• WORK TASK:
Search the entries below for "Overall", and copy each line where it appears.

• RECORDED DATA:
== Segment start ==
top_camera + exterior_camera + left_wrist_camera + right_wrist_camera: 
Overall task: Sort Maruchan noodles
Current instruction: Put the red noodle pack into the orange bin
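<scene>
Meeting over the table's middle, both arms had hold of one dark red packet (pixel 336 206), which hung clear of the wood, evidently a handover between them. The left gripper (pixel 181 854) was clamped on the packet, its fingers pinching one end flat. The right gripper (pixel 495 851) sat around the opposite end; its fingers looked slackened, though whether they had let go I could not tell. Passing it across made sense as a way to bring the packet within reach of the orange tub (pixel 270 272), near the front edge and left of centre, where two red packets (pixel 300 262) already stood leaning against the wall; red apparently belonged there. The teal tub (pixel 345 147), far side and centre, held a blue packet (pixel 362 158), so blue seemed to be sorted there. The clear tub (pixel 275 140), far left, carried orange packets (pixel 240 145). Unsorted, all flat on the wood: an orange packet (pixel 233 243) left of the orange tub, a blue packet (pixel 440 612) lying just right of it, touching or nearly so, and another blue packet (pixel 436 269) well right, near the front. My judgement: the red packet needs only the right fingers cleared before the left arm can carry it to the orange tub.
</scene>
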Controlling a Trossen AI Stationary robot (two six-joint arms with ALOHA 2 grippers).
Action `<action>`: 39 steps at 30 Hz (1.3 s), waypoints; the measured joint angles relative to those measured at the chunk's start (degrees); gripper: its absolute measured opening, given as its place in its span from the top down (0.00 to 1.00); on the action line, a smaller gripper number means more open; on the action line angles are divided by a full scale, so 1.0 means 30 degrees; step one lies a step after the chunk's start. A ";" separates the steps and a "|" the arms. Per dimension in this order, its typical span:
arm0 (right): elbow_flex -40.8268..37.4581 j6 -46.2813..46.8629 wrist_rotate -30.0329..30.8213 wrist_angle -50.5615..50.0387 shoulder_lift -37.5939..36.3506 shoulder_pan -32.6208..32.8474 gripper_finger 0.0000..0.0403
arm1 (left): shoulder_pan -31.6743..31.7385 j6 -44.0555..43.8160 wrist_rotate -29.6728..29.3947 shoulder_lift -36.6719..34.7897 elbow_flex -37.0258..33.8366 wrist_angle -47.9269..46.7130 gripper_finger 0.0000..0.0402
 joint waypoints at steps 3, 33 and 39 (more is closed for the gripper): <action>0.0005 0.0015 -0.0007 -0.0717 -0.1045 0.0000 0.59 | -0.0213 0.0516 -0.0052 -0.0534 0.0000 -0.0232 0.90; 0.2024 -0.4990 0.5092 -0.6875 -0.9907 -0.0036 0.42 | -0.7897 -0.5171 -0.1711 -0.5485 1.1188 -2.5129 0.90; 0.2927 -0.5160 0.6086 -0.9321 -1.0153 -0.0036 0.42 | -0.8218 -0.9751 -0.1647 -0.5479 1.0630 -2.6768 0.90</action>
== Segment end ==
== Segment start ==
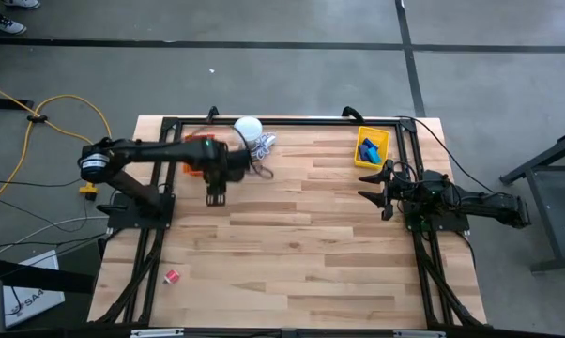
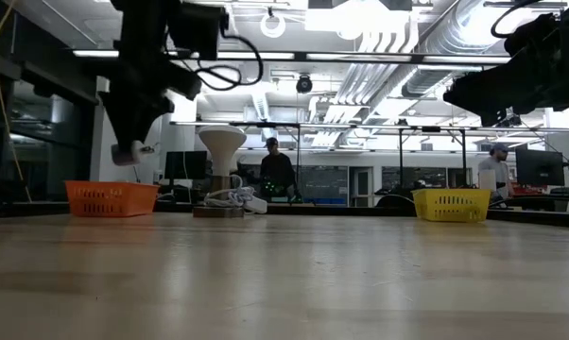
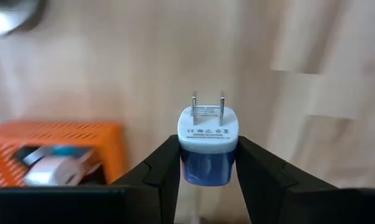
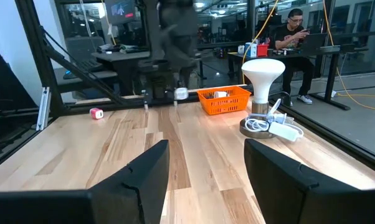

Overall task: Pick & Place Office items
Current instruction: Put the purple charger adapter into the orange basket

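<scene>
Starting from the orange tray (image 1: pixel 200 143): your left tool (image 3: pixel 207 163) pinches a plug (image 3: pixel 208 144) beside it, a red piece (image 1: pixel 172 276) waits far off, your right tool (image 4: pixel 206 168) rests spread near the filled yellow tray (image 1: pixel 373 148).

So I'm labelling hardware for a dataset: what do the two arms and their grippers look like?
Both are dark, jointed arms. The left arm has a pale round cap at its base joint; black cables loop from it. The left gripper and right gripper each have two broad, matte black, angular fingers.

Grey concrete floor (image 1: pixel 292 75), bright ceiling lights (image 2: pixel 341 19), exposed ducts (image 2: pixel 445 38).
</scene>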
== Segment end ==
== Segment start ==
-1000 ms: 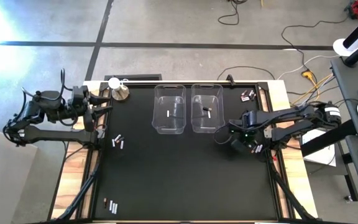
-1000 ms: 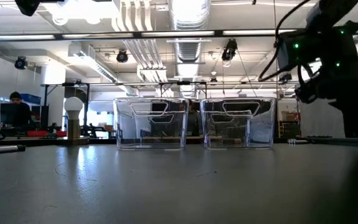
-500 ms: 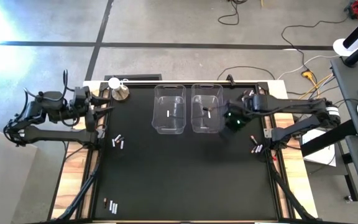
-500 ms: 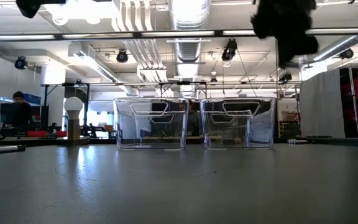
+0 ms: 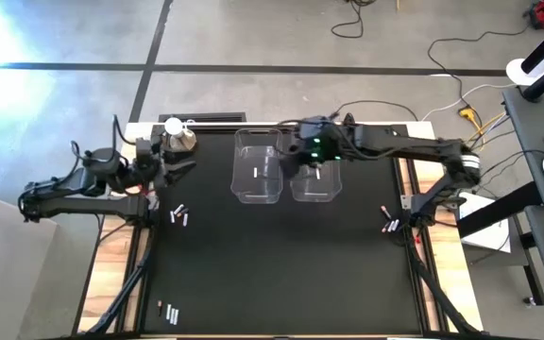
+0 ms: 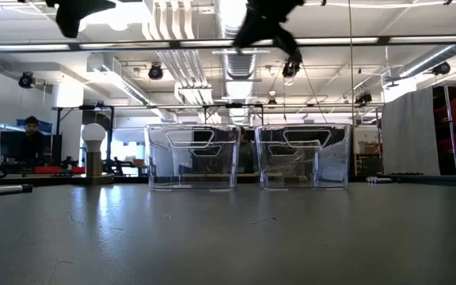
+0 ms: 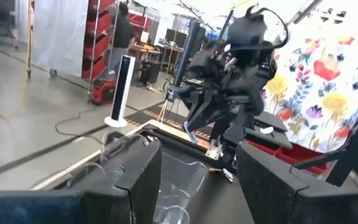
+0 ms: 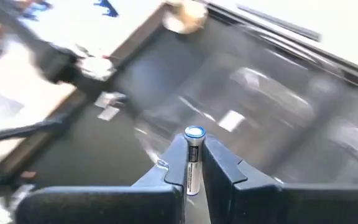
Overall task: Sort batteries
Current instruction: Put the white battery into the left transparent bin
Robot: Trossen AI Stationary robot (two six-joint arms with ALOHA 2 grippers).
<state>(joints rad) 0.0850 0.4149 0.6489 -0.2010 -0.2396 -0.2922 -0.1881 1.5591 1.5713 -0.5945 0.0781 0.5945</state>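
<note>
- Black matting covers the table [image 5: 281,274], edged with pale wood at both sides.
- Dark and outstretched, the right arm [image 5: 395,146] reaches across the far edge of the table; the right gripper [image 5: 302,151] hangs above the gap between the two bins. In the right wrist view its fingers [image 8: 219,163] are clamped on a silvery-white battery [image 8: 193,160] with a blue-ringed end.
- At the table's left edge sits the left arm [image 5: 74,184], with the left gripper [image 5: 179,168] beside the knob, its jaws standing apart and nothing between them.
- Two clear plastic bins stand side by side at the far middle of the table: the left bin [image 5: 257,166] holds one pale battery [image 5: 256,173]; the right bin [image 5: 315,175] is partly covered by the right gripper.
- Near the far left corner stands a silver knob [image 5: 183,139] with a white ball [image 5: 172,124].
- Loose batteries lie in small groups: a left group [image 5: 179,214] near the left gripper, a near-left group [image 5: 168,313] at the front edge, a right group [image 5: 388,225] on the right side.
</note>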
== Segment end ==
• REPLY TO THE EXERCISE:
Overall task: Sort Maruchan noodles
Overall task: Pick & Place Office items
Overall task: Sort batteries

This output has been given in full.